A quick way to flip the switch in your brain
The pandemic has been brutal on a lot of us. We may have lost friends; we are told that we can't go out and dance anymore, and some may be waking up and ascending to a new level of consciousness, and this can be scary, confusing, different, and depressing. The Journal of the Lancet Regional Health concluded that 32.8% of adults in the united states have been experiencing depression since the start of the pandemic in 2020. Depression is a mood disorder that causes a persistent feeling of sadness and loss of interest. It affects the way we feel, think, and behave and can lead to various emotional and physical problems.
You are so beautiful!
In psychoneuroimmunology, there is a healthy connection between the mind and the body. In Mind Over What Matters, my signature course, there is a power to unlock the mind to heal the body. So what do I mean by all of this? Your endocrine system works in tandem with your nervous system-known as the hypothalamic-pituitary system, to maintain a sense of homeostasis or physiological equilibrium. Quite simply put, the endocrine system produces hormones that make you happy.
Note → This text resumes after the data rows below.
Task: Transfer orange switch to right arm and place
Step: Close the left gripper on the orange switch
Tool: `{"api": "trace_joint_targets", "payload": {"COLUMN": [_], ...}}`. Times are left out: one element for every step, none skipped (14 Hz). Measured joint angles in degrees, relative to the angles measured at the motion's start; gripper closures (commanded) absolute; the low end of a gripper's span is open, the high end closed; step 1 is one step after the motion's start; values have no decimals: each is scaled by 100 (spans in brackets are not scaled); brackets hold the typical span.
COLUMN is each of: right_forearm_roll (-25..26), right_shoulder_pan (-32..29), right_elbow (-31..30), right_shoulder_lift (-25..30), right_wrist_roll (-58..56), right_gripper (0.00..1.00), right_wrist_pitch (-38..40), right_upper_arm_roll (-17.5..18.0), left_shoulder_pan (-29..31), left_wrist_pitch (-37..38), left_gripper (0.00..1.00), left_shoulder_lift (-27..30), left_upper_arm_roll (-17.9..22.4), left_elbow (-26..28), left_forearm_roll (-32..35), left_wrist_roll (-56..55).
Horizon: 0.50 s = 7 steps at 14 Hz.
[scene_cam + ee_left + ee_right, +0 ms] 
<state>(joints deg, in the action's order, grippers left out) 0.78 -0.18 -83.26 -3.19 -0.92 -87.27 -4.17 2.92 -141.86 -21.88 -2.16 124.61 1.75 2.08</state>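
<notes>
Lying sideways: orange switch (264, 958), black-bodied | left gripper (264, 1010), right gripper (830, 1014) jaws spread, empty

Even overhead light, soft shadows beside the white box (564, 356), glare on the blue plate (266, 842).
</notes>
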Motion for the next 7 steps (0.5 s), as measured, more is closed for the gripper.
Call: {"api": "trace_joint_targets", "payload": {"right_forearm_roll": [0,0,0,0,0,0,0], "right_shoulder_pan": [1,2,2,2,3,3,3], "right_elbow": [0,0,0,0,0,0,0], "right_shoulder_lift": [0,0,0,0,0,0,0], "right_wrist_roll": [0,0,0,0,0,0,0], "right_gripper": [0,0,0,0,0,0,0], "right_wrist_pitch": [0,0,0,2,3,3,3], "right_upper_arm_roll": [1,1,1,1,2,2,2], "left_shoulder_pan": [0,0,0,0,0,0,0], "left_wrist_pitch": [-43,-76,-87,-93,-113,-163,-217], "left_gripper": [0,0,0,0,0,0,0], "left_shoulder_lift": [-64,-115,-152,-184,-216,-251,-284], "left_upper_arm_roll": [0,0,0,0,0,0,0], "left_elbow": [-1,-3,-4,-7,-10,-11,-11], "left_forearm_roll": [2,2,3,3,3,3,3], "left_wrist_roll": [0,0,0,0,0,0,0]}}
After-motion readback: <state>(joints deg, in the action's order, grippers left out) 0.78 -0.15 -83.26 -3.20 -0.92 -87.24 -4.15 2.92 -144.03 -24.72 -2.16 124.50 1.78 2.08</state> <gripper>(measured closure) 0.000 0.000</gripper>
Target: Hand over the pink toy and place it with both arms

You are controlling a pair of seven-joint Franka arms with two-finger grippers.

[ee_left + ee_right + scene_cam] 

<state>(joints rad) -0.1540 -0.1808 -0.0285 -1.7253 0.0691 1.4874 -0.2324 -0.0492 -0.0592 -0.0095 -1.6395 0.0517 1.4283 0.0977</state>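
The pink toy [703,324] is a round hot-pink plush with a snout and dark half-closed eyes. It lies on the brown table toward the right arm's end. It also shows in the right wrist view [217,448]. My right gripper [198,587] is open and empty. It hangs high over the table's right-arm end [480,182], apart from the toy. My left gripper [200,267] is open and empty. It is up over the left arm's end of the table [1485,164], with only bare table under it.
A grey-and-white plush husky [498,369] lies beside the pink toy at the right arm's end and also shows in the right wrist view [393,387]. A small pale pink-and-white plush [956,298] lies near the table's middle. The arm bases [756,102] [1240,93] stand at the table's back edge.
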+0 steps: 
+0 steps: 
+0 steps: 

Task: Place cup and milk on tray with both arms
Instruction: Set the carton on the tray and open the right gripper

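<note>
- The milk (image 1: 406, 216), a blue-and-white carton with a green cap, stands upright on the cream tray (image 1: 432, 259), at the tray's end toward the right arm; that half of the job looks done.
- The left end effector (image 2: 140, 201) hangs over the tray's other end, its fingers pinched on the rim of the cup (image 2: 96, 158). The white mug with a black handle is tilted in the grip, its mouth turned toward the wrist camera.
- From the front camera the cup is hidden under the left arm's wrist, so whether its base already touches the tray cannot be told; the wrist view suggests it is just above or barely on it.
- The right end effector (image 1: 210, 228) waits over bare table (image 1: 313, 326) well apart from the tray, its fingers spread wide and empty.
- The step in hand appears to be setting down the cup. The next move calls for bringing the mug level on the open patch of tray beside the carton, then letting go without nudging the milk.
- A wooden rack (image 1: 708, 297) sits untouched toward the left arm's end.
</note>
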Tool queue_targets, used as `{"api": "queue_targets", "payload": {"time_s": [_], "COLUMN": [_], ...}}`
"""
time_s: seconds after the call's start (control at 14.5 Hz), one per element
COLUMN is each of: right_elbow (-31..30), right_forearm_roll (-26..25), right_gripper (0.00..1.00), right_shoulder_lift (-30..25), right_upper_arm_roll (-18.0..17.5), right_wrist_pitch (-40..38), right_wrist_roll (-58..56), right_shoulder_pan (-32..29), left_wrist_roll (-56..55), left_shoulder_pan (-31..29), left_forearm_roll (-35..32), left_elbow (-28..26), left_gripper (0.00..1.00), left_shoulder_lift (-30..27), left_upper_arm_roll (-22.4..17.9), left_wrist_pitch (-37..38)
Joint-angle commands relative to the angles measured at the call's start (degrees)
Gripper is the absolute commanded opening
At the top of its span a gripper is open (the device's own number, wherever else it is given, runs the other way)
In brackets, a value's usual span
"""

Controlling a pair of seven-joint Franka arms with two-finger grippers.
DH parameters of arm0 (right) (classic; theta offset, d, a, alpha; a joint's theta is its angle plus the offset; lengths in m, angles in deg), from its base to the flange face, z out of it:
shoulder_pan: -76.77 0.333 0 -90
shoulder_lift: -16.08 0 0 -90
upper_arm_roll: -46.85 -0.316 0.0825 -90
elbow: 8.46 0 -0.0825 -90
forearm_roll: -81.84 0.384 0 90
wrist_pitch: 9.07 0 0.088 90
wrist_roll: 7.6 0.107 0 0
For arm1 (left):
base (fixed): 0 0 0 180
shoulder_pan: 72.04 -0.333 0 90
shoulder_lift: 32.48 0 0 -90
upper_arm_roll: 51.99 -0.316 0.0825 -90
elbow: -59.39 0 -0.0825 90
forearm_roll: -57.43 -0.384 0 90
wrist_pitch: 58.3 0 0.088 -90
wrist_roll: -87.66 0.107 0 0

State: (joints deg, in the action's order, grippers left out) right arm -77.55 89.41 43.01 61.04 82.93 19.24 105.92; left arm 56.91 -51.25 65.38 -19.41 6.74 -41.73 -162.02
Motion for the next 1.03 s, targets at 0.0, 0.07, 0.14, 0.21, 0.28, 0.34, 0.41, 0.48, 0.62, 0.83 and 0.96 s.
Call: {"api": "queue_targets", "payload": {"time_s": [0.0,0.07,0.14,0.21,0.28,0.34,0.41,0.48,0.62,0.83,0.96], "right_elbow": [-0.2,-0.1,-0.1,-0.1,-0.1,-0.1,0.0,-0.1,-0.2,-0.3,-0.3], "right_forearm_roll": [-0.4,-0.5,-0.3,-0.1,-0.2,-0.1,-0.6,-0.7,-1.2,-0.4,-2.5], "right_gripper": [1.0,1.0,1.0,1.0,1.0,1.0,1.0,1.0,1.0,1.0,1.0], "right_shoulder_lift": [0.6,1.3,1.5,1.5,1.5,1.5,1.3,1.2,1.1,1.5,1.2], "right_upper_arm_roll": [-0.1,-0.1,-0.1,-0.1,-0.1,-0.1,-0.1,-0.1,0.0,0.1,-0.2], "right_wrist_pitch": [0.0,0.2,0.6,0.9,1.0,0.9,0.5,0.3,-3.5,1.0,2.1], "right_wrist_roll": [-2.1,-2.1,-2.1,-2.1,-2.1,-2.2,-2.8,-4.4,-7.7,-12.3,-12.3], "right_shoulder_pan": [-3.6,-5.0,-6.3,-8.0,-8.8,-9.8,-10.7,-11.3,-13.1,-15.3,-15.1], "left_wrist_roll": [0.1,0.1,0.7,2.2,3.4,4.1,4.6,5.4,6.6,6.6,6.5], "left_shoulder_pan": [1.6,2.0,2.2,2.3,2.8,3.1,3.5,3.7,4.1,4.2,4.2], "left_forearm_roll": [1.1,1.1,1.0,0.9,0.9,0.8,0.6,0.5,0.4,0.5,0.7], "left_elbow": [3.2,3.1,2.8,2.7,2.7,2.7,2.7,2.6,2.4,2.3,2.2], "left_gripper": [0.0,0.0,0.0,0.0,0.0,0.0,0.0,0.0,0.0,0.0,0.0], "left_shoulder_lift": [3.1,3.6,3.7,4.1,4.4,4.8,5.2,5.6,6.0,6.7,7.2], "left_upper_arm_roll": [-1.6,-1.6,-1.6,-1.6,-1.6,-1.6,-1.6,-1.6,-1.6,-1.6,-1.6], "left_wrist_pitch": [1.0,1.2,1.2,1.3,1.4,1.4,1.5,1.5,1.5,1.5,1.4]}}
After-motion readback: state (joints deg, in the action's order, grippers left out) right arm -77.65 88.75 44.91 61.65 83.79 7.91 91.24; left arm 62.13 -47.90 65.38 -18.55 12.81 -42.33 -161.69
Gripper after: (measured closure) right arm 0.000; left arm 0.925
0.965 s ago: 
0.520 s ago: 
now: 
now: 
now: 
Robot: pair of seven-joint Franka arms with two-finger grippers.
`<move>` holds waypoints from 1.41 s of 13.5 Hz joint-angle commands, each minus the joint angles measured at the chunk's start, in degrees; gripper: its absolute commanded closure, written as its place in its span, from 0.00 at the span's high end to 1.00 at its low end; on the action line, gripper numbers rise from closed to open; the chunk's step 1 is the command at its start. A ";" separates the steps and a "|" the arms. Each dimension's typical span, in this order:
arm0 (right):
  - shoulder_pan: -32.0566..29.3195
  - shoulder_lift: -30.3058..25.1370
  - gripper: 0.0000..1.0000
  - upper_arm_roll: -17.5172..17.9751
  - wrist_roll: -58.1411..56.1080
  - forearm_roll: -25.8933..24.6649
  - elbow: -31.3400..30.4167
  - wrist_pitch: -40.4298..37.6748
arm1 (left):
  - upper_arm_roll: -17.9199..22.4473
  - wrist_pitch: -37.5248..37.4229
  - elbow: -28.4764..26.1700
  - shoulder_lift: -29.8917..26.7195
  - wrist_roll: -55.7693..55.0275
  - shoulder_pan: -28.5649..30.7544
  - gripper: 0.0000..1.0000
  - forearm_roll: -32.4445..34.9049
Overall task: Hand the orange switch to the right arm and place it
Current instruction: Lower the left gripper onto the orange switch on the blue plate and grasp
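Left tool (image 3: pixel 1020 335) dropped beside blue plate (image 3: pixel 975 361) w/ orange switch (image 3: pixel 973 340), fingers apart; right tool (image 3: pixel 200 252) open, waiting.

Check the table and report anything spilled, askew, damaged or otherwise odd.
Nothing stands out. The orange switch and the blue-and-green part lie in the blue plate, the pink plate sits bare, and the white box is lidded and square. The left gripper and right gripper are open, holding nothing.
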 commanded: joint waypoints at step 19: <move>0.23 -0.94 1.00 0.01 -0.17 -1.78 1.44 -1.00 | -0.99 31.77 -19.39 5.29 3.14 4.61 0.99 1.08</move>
Your smile lights up the room
So why are you not happy? The brain does not know the difference between actually living or thinking a story. So let me explain…..When we create an account or hold on to a situation and repeat it repeatedly in our heads. The mind believes that it is happening. In his book Breaking the Habit of Being Ourselves, Dr. Joe Dispenza writes that if you were in a car accident ten years ago and continue to think about that car accident. Your mind will flood your body with hormones that make you experience that car accident repeatedly. The reason is a powerful thing, and it only wants to help you by giving you what you are thinking about. This is where depression comes in. Suppose you are holding on to trauma or a story that hurt you in the past. And you are continually thinking about how it made you feel, and then your mind will do what it is supposed to do and send neurochemicals through your body to experience that story repeatedly.
How can I flip the switch on my brain? How can I stop cycling the stories? How can I be happy again? It's not easy, but there are some ways to trick your brain, and eventually, you can train your brain to send beneficial neurochemicals into your body and start to feel better.
You are in perfect health
Meditation: The practice of clearing your mind. Sitting down to meditate can be challenging, but it is well worth it. Meditation has many benefits, but it is used to wipe the slate clean for this post. For example, let's say you run a story in your head that pushes chemicals that flood your body with adrenaline. Adrenaline is incredible. You feel awake, alert, and hyper-aware. You have energy and a false sense of drive. The adverse effects of adrenaline are your adrenals eventually become depleted. You exhaust your energy reserves. You become nervous and exhausted after a while. But it's like a drug. You want more. It's a double-edged sword. You are tired because you have exhausted your energy reserves, but you wouldn't be exhausted if you could get some adrenaline. Eventually, everything will bottom out, and it will take a lot of effort to build back up to normal again. Meditation will give you the space to let go of that story. Clear your mind. Slow the blood flow to the brain, stop the flood of neurochemicals associated with this story, and rewire those neurons to excrete beneficial chemicals.
Rewrite your story: We talk about this in the Mind Over What Matters Workshop. Think of a story that you keep retelling to yourself. Write it down. Now ask yourself, "Is this my story?" If not, then whose is it? Next, ask, "Is this story true?" if not, how did it end up in my reality? Once you have identified the origin, then you must rewrite it. Think about it like writing a screenplay. How can you rewrite this story in a positive? or to benefit you today? or how you would have it instead to have been. It may seem like a lie at first, but what is reality but what you believe to be true. Read your rewritten story every morning and every night for at least 21 days and see if you can trick your mind into changing your view around this trauma or memory. To go deeper into this practice, you can join one of the Mind Over What Matters workshops I offer online.
Serotonin Pops: Serotonin is a neurotransmitter that sends signals between the nerve cells. Its primary function is to stabilize your mood and feelings of happiness and well-being. It also helps the brain and nervous system cells communicate and plays a role in the digestive system and sleep cycles.
Exercise: Get yourself a stack of sticky notes and a sharpie marker. Think back to all the times in your life when someone said something to you that made you light up and smile. Or an event in which you were transported into bliss. Make it short to quickly flash by it and quickly jump back to that moment.
Write one statement or memory on each sticky note. Hang them on your mirror, by your bedside table, in your car, on your computer. When you see them throughout the day, take a moment (up to 90 seconds) to soak into that memory. Remember the feeling you had at that time. Allow your brain to send you beneficial and happy neurochemicals, making you feel happier and healthier.
You are so much fun
Bonus: You can make a recording on your phone of voice memos of these moments and play them back to yourself in the car, on a walk, or anytime you are feeling depressed.
You are the best of the best
I Love You
Do what makes you happy!
To all the lovers who lost love. To the ones that built walls to protect. To the ones that lost their smile. To the ones that are trying to get back on track. To the ones that have been trying to break free. This one is for you.